As the sugar nears the required temperature, place the egg whites in the large bowl of an electric mixer. Using the wire whisk attachment, beat the egg whites at medium speed until they turn from opaque to white and begin to hold soft peaks. They should be at least double in volume in about 3 to 5 minutes. Do not overbeat. 
Turn the mixer on high and very carefully and slowly pour the hot sugar mixture in a very thin stream near the edge of the bowl and into the stiffly beaten egg whites. Beat for 20 to 35 minutes on medium to high speed. The egg whites will lose some of their volume and the mixture should resemble a very thick meringue. The outside of the bowl should be moderately warm to touch.
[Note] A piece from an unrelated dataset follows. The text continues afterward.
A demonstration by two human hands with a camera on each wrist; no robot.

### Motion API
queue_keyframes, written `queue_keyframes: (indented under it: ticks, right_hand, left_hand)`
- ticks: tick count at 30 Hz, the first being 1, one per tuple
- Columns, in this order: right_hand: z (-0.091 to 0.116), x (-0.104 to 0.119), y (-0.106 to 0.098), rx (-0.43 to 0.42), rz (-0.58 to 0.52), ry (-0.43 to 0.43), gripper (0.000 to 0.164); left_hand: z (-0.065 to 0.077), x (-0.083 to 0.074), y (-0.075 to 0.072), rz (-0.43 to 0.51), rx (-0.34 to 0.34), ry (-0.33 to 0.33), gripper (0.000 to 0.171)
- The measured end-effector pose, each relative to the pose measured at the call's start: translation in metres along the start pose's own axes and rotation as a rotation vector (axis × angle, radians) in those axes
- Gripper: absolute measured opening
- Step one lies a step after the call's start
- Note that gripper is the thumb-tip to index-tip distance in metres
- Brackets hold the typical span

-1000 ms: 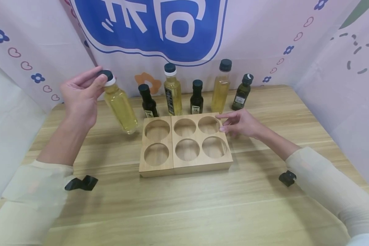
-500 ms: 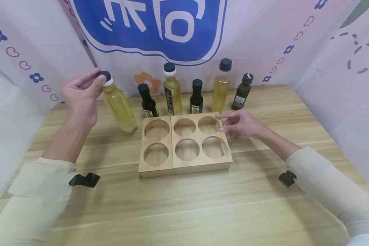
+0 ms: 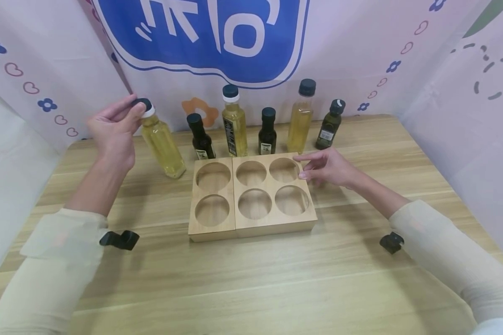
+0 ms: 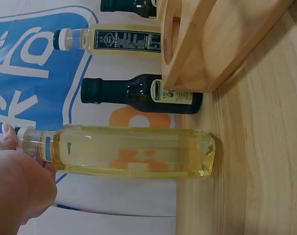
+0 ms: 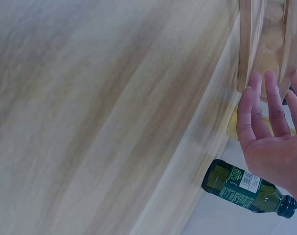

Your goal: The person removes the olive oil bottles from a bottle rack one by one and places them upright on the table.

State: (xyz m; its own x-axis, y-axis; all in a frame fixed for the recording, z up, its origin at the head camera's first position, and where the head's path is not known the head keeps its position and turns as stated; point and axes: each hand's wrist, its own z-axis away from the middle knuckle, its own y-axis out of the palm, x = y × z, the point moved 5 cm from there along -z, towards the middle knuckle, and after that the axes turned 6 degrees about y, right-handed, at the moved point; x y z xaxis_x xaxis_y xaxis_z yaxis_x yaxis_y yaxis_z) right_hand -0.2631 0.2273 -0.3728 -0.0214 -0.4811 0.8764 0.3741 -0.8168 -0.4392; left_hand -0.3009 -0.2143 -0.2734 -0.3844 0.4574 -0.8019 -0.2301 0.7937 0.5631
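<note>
My left hand (image 3: pixel 115 132) pinches the dark cap of a clear bottle of yellow oil (image 3: pixel 163 149), left of a wooden bottle rack (image 3: pixel 251 225). In the left wrist view, the bottle's base is right at the tabletop. The rack has several round holes with no bottles in them, and a seam divides its top into two sections. At the rack's back right corner, my right hand (image 3: pixel 329 168) touches the edge with fingertips and thumb. The right wrist view shows its fingers (image 5: pixel 273 98) mostly straight against the rack's open end.
Behind the rack stands a row: a small dark bottle (image 3: pixel 201 139), a tall yellow oil bottle (image 3: pixel 239 128), another dark bottle (image 3: pixel 268 132), a second tall yellow bottle (image 3: pixel 300 123) and a green bottle (image 3: pixel 330 125). A printed cloth (image 3: pixel 348 46) hangs behind the table (image 3: pixel 251 288).
My left forearm has shifted slightly right and forward, and the held bottle's base has moved slightly toward the back. My right hand and the rack look almost unchanged.
</note>
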Motion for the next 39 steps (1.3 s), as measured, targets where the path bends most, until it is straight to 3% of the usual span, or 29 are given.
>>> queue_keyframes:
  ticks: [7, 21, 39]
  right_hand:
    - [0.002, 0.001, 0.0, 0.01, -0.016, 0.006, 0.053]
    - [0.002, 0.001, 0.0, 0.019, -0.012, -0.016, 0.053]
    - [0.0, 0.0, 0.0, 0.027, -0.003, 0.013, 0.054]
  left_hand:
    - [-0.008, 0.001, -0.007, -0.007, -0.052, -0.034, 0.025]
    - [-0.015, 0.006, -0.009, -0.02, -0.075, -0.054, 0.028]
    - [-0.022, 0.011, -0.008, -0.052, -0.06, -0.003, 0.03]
At this point, reduce the speed to medium or low and add the room temperature butter pieces, one at a time. The mixture will break and begin to look like cottage cheese, but don't worry. Keep the mixer running, continue adding butter, and let the mixer whip the buttercream until it begins to get smooth once again; this could take up to 10 minutes. Once the mixture is smooth, add the vanilla and beat for five minutes more. The buttercream is now ready to be colored or chilled. (If the buttercream is too soft, chill for 10 minutes and then whip again. If this doesn't work, cream 4 tablespoons of chilled butter, and then gently whip the creamed butter into the buttercream, 1 tablespoon at a time. Beat until the buttercream is smooth and there are no lumps.)


----------